To uproszczenie. W przypadku wielu chorób problemem nie jest dostęp do opieki, bowiem w odniesieniu do wielu problemów zdrowotnych mamy np. programy lekowe, które dają kompleksową opiekę, rozwijają się modele opieki koordynowanej w onkologii, kardiologii, neurologii, psychiatrii itp. W przypadku ciężko chorych pacjentów badania kliniczne rozszerzają możliwość nowych opcji terapeutycznych. Do badania klinicznego kwalifikujemy przecież najczęściej pacjentów, wobec których wyczerpało się spektrum możliwości, jakie daje współczesna medycyna.

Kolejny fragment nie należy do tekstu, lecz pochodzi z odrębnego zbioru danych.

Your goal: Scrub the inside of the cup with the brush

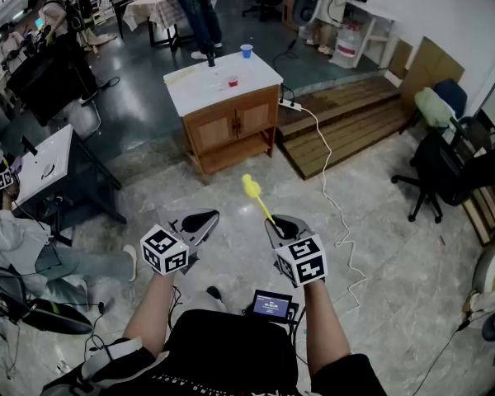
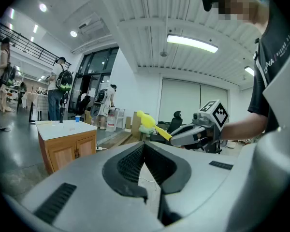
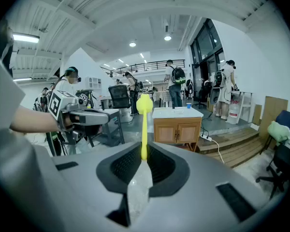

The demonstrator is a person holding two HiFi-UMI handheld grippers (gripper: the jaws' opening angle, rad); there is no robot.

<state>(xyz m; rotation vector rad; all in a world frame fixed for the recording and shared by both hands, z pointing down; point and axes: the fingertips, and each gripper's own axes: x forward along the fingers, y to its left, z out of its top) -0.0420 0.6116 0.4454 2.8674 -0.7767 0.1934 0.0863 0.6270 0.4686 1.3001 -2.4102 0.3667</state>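
Observation:
A yellow brush [image 1: 252, 190] sticks forward and up out of my right gripper [image 1: 274, 221], whose jaws are shut on its thin handle [image 3: 144, 144]; its sponge head [image 3: 144, 104] stands well beyond the jaw tips. My left gripper [image 1: 205, 218] is level beside it, shut with nothing in it. In the left gripper view the jaws [image 2: 144, 146] meet, and the brush [image 2: 146, 120] shows to the right. A small blue cup [image 1: 246, 50] stands far ahead on the white-topped wooden cabinet [image 1: 200, 91], out of reach of both grippers. The cup [image 3: 188, 105] is tiny in the right gripper view.
On the cabinet top also stand a dark bottle [image 1: 210, 58] and a small red object [image 1: 232, 81]. A power strip with a white cable [image 1: 323, 176] trails over the floor to the right. A wooden platform [image 1: 346, 122], office chairs [image 1: 445, 172], a desk [image 1: 45, 163] and several people surround the space.

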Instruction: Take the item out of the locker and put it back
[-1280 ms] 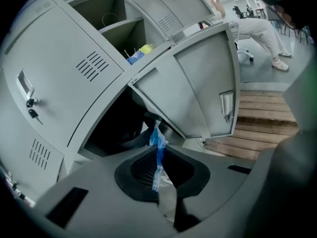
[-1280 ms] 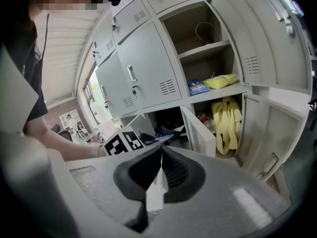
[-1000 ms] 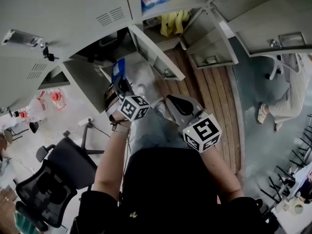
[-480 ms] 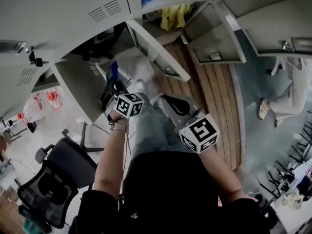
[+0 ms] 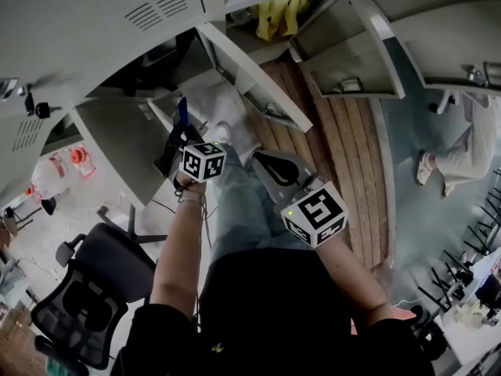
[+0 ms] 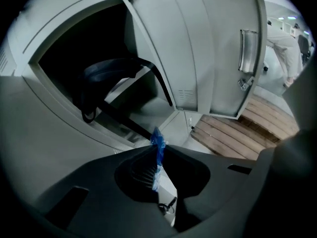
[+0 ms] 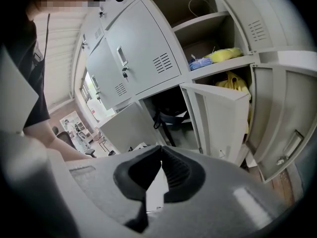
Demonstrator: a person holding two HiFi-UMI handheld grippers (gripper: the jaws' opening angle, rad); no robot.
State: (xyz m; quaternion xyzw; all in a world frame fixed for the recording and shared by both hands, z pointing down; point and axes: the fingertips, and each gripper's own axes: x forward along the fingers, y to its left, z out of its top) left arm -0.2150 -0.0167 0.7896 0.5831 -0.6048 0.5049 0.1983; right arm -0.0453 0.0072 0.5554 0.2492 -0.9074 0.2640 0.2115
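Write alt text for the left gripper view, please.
The left gripper is shut on a thin blue item held edge-on, facing an open locker with a dark strapped bag inside. A wooden floor shows at right.

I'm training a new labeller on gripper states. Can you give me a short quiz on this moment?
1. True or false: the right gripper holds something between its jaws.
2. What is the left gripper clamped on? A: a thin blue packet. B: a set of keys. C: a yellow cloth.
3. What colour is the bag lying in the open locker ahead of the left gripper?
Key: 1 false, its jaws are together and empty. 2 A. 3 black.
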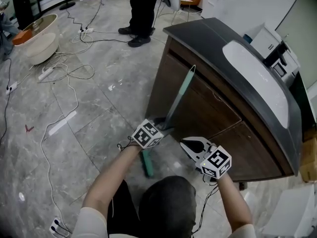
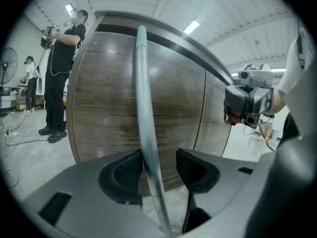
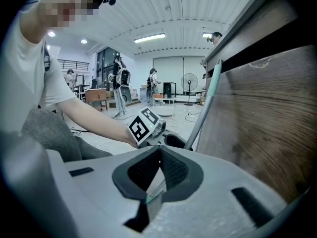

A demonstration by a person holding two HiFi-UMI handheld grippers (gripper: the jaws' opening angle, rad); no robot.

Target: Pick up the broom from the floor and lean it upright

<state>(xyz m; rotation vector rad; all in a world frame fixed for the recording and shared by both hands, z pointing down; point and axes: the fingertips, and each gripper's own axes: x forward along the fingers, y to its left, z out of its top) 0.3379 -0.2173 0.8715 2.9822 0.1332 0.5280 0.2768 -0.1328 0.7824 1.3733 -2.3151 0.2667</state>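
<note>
Between the jaws of the left claw [image 2: 159,156] runs the handle of the broom [image 2: 143,98]. The broom stands tilted, its tip resting on the wood front of the counter [image 2: 99,93] ahead of the claw, and its head on the floor [image 1: 99,108] below and behind the claw. The lifting and leaning look done; what is left, I judge, is to draw the claw clear without knocking the handle. The jaws stand wide apart: the handle sits hard by one jaw, perhaps touching it, with a clear gap to the other, so nothing is clamped. The right claw [image 3: 158,157], off to the side, has its jaws together on nothing.
</note>
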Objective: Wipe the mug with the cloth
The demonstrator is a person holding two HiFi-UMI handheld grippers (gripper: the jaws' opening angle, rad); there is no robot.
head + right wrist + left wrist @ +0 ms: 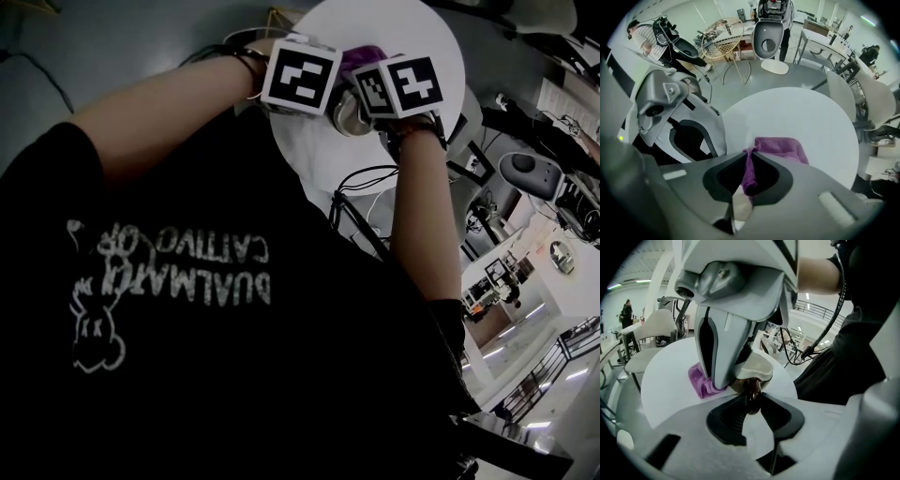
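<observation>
A brown mug with a cream inside [758, 367] hangs over the round white table [665, 380]. My left gripper [752, 401] is shut on its glossy brown handle. The purple cloth [780, 146] is pinched between the jaws of my right gripper [748, 165], with its loose end trailing toward the table. The cloth [700, 383] sits beside the mug, right against the right gripper's finger [723, 350]. In the head view both marker cubes meet over the mug [349, 114], and the cloth [361, 56] peeks out between them. The jaws themselves are hidden there.
The table's edge [441, 37] lies close ahead of the person's black shirt. Cables [361, 202] hang under it. A white chair [654, 329] stands at the far side, a wire-frame chair [723, 35] and a grey shell seat [768, 37] beyond. People stand far back.
</observation>
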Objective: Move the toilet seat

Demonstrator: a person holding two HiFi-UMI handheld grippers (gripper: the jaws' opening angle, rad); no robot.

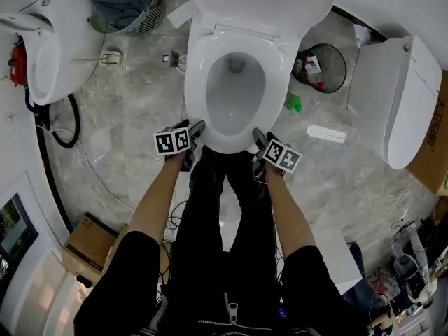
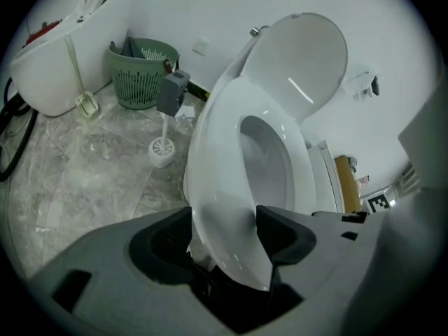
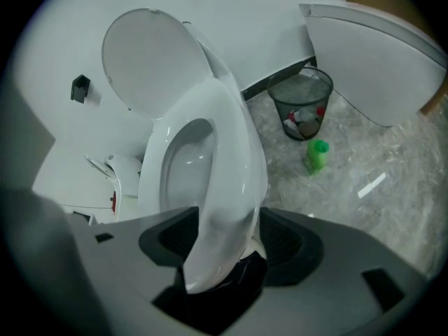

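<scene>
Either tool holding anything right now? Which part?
Not clearly gripped. The toilet seat has its front rim between the open jaws of the left tool and the right tool.

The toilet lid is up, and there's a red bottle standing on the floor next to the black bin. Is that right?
Not quite. The bottle on the floor next to the black bin is green, not red. The right gripper view shows it plainly. The rest is right: the toilet lid is up.
</scene>
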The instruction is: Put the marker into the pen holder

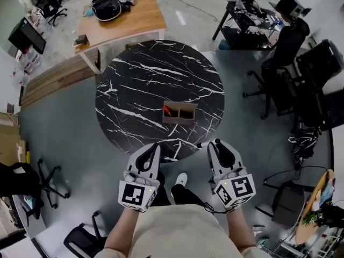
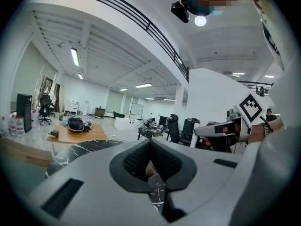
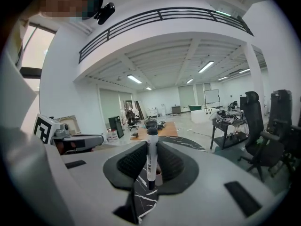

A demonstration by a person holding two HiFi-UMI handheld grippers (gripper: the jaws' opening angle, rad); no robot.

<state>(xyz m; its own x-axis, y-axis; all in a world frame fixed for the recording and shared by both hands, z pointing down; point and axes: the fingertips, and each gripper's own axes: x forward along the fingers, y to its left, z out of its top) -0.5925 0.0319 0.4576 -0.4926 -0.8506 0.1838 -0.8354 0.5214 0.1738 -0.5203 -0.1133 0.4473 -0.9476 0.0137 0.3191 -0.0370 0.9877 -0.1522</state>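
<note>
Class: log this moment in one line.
left tongs: shut, empty | right tongs: shut on marker | pen holder: on table

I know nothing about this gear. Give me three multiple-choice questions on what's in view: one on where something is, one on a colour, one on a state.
1. Where does the pen holder stand?
A. on a shelf
B. on the round black marble table
C. on a windowsill

2. What colour is the cap of the marker?
A. red
B. green
C. black

3. What state is the right gripper in?
A. shut on the marker
B. open and empty
C. shut on a cup

Answers:
1 B: the head view shows the pen holder on the marble top.
2 C: the cap is black above a white body.
3 A: the marker stands upright, clamped between the jaws.
</note>
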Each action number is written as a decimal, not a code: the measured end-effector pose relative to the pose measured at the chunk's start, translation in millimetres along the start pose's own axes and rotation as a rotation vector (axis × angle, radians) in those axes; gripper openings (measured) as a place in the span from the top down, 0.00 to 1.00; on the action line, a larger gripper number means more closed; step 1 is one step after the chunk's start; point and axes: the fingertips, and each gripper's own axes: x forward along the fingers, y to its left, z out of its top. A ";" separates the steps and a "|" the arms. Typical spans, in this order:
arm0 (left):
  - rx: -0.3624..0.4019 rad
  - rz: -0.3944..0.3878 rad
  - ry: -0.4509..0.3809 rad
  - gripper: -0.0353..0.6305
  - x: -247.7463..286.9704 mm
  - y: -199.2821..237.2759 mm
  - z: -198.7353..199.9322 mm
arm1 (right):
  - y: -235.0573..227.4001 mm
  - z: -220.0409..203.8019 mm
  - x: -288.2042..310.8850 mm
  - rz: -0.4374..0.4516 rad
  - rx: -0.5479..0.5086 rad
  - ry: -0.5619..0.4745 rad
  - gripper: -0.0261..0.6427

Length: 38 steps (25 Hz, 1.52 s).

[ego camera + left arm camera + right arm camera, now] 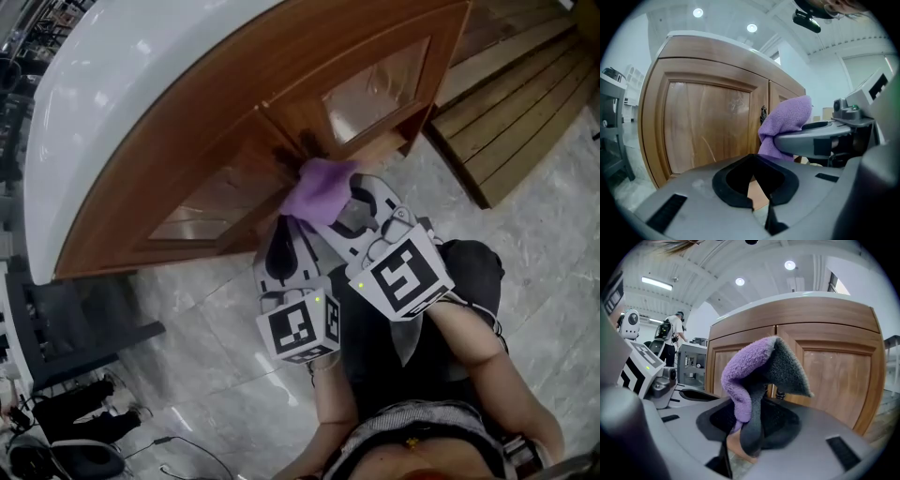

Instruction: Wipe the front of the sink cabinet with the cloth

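Note:
The wooden sink cabinet (234, 141) has two panelled doors under a white top. In front of the seam between the doors, by the dark handles (286, 155), my right gripper (349, 202) is shut on a purple cloth (319, 187). In the right gripper view the cloth (750, 366) stands up from the jaws of the right gripper (747, 427), purple on one side and grey on the other, before the cabinet (834, 366). My left gripper (281, 251) sits just left and lower, shut on nothing. The left gripper view shows the left gripper (757, 197), the cloth (787, 117) and the left door (708, 126).
A slatted wooden platform (506, 103) lies to the right of the cabinet. A dark chair (66, 328) and cables stand at the left on the marble floor. A person (672, 333) stands far off by metal shelving. A grey rack (611, 122) is left of the cabinet.

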 end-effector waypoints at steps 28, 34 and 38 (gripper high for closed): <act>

Dzięki rozwojowi nauki staje się możliwe sięgnięcie po terapie przyszłości, po rozwiązania technologiczne, które powszechnie będą dostępne za kilka lat, gdy zostaną oficjalnie zarejestrowane, certyfikowane. Im więcej badań klinicznych, tym zatem więcej szans dla pacjentów. Nie tylko dla tych, którzy aktualnie uczestniczą w badaniach, ale także kolejnych grup chorych w przyszłości, którzy dzięki postępowi naukowemu będą mogli powszechnie korzystać z nowych technologii. Trzeba też pamiętać, że w proces badań są zaangażowani najlepsi klinicyści, głęboko wprowadzeni w arkana procesu powstawania leków i innych innowacyjnych rozwiązań medycznych, zatem opieka nad pacjentem w badaniu jest wysokiej jakości.
A korzyści dla systemu? Na przykład szpitali?
Jeżeli otrzymujemy dodatkowe świadczenia z wykorzystaniem nowoczesnej, bardzo drogiej technologii, a płaci podmiot odpowiedzialny, który jest sponsorem badania klinicznego, to mamy wiele korzyści dla systemu. Przede wszystkim rozwijane są kompetencje kadr, które będą w przyszłości wsparciem dla innych medyków, gdy dany lek lub wyrób medyczny trafi powszechnie do praktyki lekarskiej. I nie dzieje się to przy użyciu pieniędzy NFZ, choć najczęściej badania są realizowane w podmiotach publicznych. To bardzo dobrze, że badania kliniczne są „wpięte” w ofertę publicznego systemu ochrony zdrowia, który zresztą nauczył się eliminować ryzyka związane z tzw. podwójnym finansowaniem.